The qualifiers necessitated by online discussion these days:

– Men are responsible for themselves. It’s not a pie chart of blame in which we’re trying to decide who gets what percentage of the responsibility. A man who has a lust/pornography problem will give an account to God for His own sin and can’t pass it off on anyone else. However, she’s also 100% responsible for herself, too. He has to refrain from lusting. She has to refrain from helping him sin. The alcoholic is 100% responsible for every sip they take. But what kind of Christian brother or sister would crack open a beer and set it in front of the alcoholic?

And, despite what most who make this argument would lead you to believe, lust is addressed in the church more and more all the time. Men are absolutely responsible for their actions. Just know that many, many of them accept that responsibility and are fighting that battle every day and need your help.

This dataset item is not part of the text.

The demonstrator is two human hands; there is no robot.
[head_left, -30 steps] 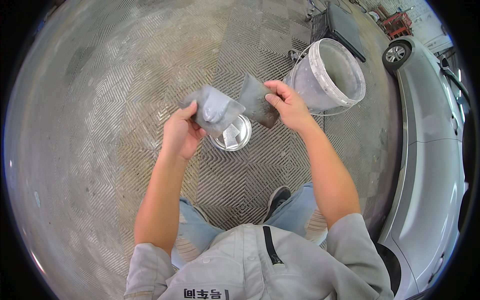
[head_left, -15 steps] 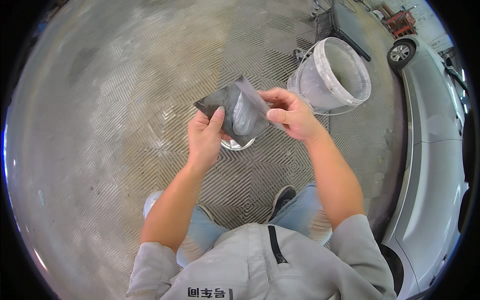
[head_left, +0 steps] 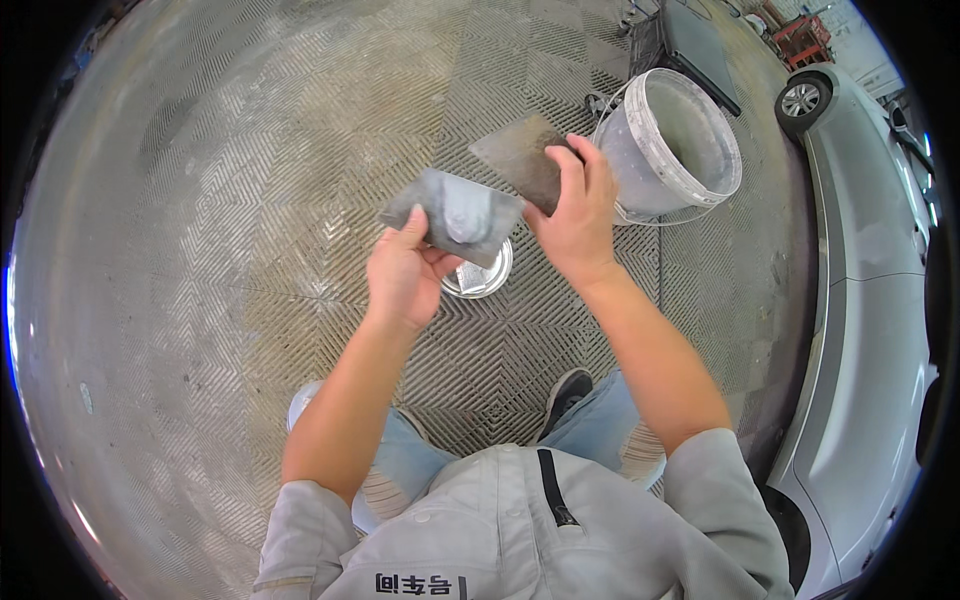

– Yeah, there are limits on what we can expect of Christian women. They can’t bend their wardrobe to every single thing that could ever possibly be cited as lust-inducing. But there’s a reason they don’t put women in reasonably loose, full-length, full-neck dresses in the Sports Illustrated swimsuit issue. It’s neither ridiculous nor oppressive to uphold the traditional “neck-to-knee, not skin tight” standard that’s been used for both men and women in the church for decades.